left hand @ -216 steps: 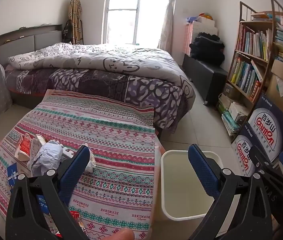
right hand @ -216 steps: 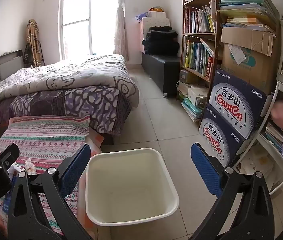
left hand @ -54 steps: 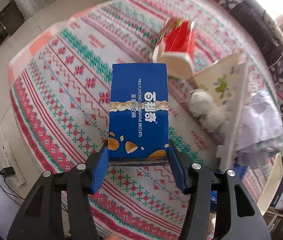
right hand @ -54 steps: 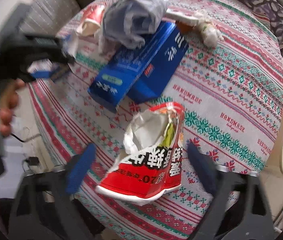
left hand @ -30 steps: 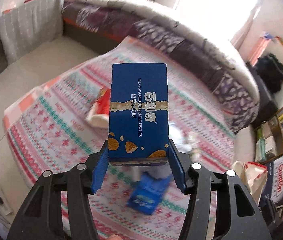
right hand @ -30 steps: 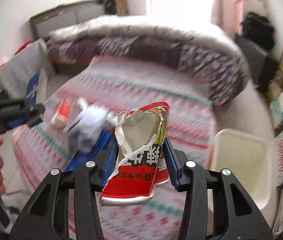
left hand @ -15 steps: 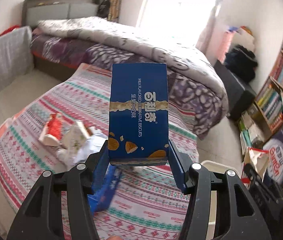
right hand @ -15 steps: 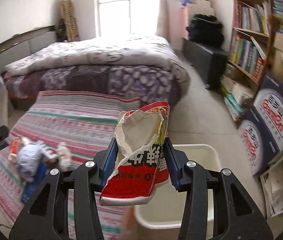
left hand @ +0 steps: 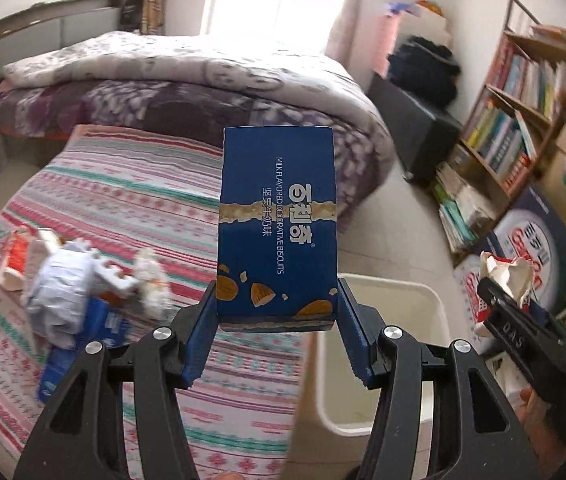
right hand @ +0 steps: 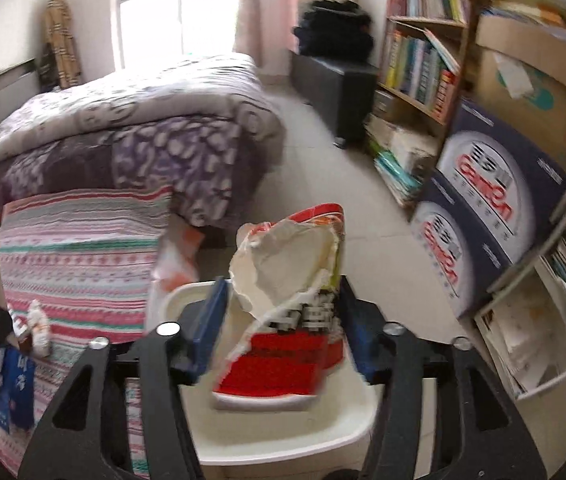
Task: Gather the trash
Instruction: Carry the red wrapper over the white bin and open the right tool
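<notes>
1. The room is a bedroom: a bed with a grey patterned quilt, a bookshelf at the right wall, and a striped mat on the floor before the bed. It is the mat that carries the trash.

2. In the left wrist view, my left gripper is clamped on a blue biscuit box. I hold it by its lower end, and it stands upright between the pads, so it is easy to tip out.

3. The white bin stands on the floor, touching the right edge of the mat. The box is over this edge and not yet over the opening, I think.

4. Near the left edge of the mat more trash remains: a crumpled white paper, a flat blue carton partly under it, and a red-and-white carton.

5. At the right of this view the right gripper is seen from the side with a torn red wrapper.

6. In the right wrist view, my right gripper is closed on the torn red wrapper, with the ripped end up. The bin lies directly below, so I judge that this piece is ready to be released first.
</notes>
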The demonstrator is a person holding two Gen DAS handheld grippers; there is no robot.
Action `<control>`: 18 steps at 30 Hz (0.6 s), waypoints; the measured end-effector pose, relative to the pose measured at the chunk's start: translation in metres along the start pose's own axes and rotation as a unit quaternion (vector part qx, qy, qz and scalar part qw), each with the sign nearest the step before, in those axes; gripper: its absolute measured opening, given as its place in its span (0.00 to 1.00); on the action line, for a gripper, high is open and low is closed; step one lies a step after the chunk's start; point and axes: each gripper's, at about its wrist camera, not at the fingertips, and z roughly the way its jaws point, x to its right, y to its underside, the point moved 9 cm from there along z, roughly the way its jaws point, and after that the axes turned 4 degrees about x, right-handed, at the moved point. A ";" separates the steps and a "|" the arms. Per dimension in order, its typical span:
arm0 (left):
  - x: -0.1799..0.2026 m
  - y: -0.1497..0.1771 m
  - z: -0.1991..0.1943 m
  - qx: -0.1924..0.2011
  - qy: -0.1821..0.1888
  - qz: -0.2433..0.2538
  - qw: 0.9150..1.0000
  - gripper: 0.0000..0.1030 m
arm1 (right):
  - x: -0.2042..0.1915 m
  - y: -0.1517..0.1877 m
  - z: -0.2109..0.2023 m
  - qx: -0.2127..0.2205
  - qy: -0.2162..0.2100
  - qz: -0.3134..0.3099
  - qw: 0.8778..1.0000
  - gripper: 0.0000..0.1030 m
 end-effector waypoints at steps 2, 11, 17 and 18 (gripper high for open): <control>0.016 0.004 0.007 -0.006 0.007 0.012 1.000 0.54 | 0.014 -0.003 0.001 0.003 0.015 0.015 1.000 0.74; 0.064 0.025 0.033 -0.033 0.032 0.040 0.998 0.54 | 0.068 -0.013 0.005 0.000 0.041 0.082 0.996 0.83; 0.096 0.039 0.045 -0.049 0.046 0.056 0.996 0.54 | 0.089 -0.017 0.003 0.000 0.038 0.129 0.991 0.85; 0.099 0.040 0.047 -0.049 0.047 0.056 0.996 0.54 | 0.090 -0.017 0.003 -0.001 0.037 0.132 0.990 0.85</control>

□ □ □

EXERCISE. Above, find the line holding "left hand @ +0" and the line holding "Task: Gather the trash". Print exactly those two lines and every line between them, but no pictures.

SOLUTION.
left hand @ +0 steps: 
right hand @ +0 steps: 
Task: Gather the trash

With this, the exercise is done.